- **INSTRUCTIONS TO FOLLOW**
Every line from the top of the material through the line holding "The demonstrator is" should be copied exactly, and only those lines.

*** COLLECTED MATERIAL ***

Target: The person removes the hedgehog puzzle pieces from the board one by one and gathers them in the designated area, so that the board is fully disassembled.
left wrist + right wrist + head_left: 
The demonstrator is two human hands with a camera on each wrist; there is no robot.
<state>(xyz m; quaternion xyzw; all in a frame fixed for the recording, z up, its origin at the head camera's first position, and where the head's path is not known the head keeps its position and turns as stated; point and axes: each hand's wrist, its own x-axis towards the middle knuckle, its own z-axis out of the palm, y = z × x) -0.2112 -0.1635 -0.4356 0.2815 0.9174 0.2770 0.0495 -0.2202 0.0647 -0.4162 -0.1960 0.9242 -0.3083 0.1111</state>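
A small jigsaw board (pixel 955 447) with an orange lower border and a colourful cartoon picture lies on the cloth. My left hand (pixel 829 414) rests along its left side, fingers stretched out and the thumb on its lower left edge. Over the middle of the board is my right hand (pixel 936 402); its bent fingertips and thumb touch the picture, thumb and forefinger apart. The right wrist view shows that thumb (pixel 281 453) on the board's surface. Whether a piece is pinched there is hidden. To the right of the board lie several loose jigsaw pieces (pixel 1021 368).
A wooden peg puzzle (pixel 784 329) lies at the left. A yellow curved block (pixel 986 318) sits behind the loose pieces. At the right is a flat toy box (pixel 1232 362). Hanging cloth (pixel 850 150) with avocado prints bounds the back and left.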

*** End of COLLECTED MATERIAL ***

- **TASK RESPONSE**
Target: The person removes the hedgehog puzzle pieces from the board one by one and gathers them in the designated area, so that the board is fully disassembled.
left wrist + right wrist + head_left: 
The demonstrator is two human hands with a camera on each wrist; there is no robot.

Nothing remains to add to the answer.